-- Data block --

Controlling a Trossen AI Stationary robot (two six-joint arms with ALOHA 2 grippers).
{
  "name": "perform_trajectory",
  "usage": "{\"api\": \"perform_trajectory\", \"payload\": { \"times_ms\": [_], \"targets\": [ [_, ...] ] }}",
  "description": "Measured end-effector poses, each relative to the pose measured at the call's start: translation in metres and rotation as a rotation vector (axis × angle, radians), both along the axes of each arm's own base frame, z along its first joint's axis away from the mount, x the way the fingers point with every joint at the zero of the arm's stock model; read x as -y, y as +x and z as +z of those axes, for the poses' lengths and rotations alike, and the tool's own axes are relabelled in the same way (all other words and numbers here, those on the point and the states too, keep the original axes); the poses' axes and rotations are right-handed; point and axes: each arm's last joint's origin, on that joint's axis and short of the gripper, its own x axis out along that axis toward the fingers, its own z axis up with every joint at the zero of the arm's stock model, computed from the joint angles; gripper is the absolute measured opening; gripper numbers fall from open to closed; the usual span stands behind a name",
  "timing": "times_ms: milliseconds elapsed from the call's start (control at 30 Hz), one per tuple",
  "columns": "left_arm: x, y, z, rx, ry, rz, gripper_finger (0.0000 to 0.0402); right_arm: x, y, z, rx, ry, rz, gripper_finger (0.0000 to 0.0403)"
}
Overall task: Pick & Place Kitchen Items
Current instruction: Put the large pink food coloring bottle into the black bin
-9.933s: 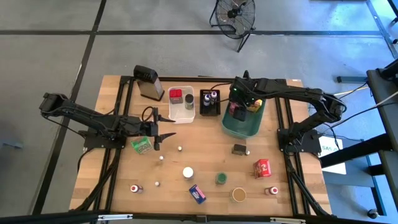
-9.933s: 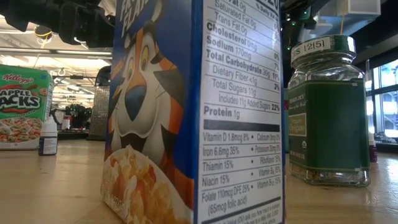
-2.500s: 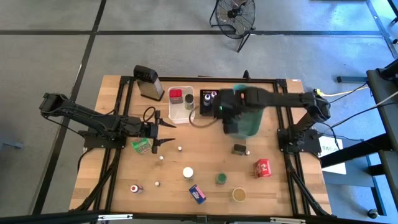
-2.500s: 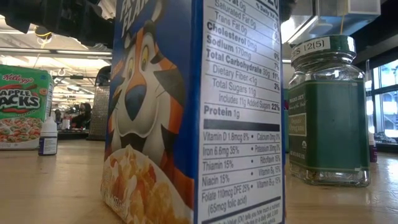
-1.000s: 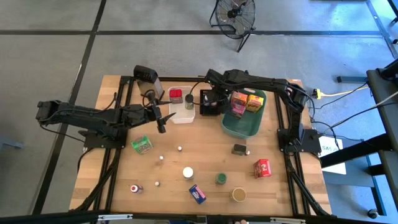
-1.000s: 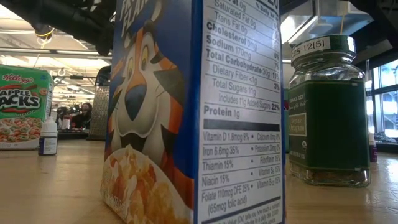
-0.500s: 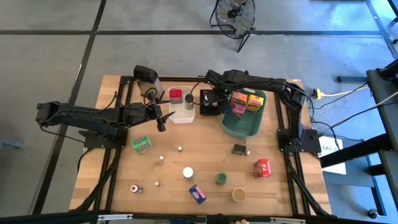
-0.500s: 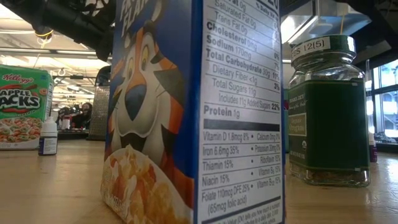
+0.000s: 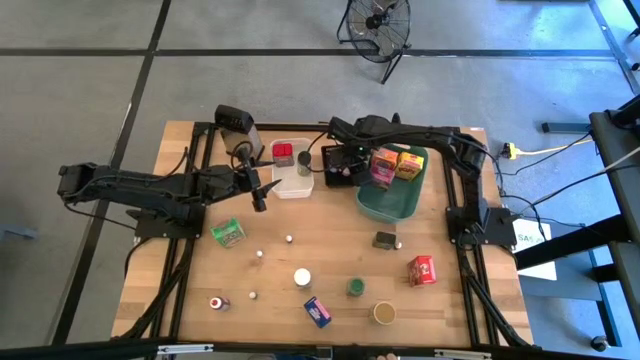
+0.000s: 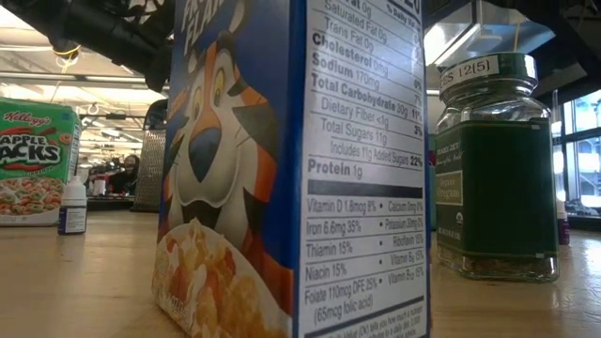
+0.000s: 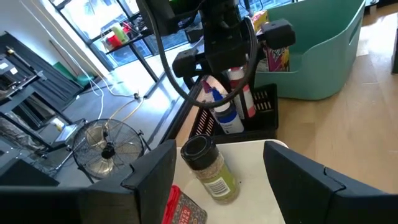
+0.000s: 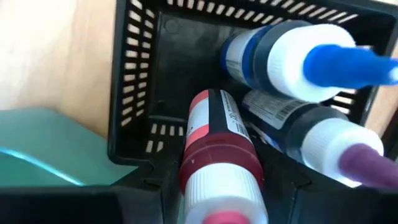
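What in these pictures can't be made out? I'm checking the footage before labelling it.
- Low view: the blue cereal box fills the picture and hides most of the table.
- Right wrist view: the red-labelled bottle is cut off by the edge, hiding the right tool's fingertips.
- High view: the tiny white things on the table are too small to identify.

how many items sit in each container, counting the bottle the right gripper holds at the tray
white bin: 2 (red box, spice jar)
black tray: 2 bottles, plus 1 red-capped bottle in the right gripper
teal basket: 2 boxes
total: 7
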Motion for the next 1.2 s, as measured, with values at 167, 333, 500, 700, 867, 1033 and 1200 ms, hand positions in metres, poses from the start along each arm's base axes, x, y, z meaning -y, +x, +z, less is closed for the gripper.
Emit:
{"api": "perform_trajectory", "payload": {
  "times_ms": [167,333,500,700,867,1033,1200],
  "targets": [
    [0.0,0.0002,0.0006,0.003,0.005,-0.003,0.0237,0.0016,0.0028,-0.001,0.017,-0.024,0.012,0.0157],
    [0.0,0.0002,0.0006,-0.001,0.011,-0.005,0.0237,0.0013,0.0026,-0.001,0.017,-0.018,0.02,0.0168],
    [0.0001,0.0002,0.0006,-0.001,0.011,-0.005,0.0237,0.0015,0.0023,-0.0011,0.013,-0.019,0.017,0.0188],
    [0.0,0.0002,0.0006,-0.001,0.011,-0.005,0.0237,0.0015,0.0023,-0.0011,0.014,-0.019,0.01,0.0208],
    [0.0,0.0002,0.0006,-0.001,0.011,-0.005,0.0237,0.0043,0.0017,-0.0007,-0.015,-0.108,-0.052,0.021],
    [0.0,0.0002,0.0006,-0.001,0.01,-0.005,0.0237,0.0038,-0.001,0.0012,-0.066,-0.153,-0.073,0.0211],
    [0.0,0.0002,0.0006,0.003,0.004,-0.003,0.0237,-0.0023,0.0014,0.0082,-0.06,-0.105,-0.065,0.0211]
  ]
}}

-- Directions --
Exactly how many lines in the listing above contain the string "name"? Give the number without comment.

-- Written reply --
2